WHAT THE EXERCISE ASKS -
Without including the pictures, copy out every line below.

SOURCE MATERIAL -
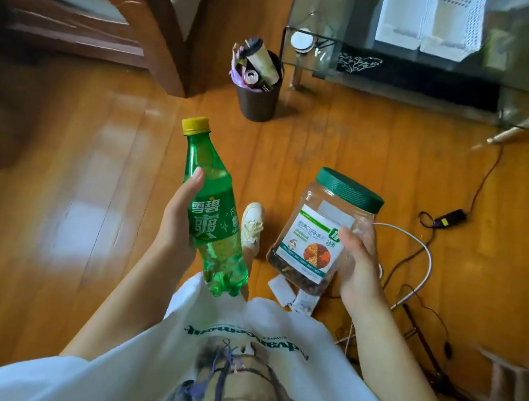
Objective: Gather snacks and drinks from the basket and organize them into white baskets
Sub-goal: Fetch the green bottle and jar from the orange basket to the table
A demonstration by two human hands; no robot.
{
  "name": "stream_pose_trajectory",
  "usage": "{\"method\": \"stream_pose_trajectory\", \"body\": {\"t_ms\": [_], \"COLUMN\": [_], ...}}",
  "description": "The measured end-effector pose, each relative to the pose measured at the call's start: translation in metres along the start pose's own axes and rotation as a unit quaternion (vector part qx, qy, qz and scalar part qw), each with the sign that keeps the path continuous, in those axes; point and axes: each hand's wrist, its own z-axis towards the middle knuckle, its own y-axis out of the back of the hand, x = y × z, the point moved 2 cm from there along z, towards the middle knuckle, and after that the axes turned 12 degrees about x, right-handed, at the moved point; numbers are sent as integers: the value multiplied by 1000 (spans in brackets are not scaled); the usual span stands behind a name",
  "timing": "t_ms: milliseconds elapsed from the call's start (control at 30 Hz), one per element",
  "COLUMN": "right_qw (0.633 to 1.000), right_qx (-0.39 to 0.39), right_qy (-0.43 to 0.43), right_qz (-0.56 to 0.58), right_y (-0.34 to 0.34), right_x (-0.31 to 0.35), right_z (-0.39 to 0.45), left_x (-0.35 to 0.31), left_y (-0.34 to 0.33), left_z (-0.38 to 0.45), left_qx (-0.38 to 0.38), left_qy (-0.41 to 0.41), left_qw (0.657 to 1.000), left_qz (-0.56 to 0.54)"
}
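**Bottle left, jar right, baskets ahead**

Standing on a wooden floor point(334, 135), looking down past a white printed T-shirt point(248, 369).

Left hand point(177, 221): wrapped around the middle of a green soda bottle point(215, 220), thumb laid along the label edge, yellow cap tilted up and to the left, base hanging just above the shirt hem.

Right hand point(358, 266): closed on the right side of a clear plastic jar point(316, 235) with a dark green screw lid, thumb pressed on the label corner; brown snack pieces settled in the low end, jar leaning with its lid up and to the right.

Both held apart, in front of the body, a pale shoe point(253, 222) visible on the floor between them.

Farther ahead, on a glass table point(320, 2): two white perforated baskets point(431, 19) side by side, well away from both hands.

Left of the table's corner: a dark waste bin point(258, 99) stuffed with rubbish. At right on the floor: loose cables point(419, 258).
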Motion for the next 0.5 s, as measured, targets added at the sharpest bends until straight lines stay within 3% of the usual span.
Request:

TASK SOLUTION -
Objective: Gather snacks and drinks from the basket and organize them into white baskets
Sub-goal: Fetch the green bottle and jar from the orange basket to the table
A demonstration by two human hands; no robot.
{
  "name": "stream_pose_trajectory",
  "usage": "{\"method\": \"stream_pose_trajectory\", \"body\": {\"t_ms\": [_], \"COLUMN\": [_], ...}}",
  "description": "The measured end-effector pose, each relative to the pose measured at the call's start: translation in metres along the start pose's own axes and rotation as a unit quaternion (vector part qx, qy, qz and scalar part qw), each with the sign that keeps the path continuous, in those axes; point and axes: each hand's wrist, its own z-axis towards the middle knuckle, its own y-axis out of the back of the hand, x = y × z, the point moved 2 cm from there along z, towards the middle knuckle, and after that the axes turned 12 degrees about x, right-handed, at the moved point; numbers are sent as integers: the value multiplied by 1000 (spans in brackets are not scaled); the usual span stands behind a name",
  "timing": "t_ms: milliseconds elapsed from the call's start (control at 30 Hz), one per element",
  "COLUMN": "right_qw (0.633 to 1.000), right_qx (-0.39 to 0.39), right_qy (-0.43 to 0.43), right_qz (-0.56 to 0.58), right_y (-0.34 to 0.34), right_x (-0.31 to 0.35), right_z (-0.39 to 0.45), left_x (-0.35 to 0.31), left_y (-0.34 to 0.33), left_z (-0.38 to 0.45), left_qx (-0.38 to 0.38), left_qy (-0.41 to 0.41), left_qw (0.657 to 1.000), left_qz (-0.56 to 0.54)"
}
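**Bottle left, jar right, baskets ahead**

Standing on a wooden floor point(334, 135), looking down past a white printed T-shirt point(248, 369).

Left hand point(177, 221): wrapped around the middle of a green soda bottle point(215, 220), thumb laid along the label edge, yellow cap tilted up and to the left, base hanging just above the shirt hem.

Right hand point(358, 266): closed on the right side of a clear plastic jar point(316, 235) with a dark green screw lid, thumb pressed on the label corner; brown snack pieces settled in the low end, jar leaning with its lid up and to the right.

Both held apart, in front of the body, a pale shoe point(253, 222) visible on the floor between them.

Farther ahead, on a glass table point(320, 2): two white perforated baskets point(431, 19) side by side, well away from both hands.

Left of the table's corner: a dark waste bin point(258, 99) stuffed with rubbish. At right on the floor: loose cables point(419, 258).
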Motion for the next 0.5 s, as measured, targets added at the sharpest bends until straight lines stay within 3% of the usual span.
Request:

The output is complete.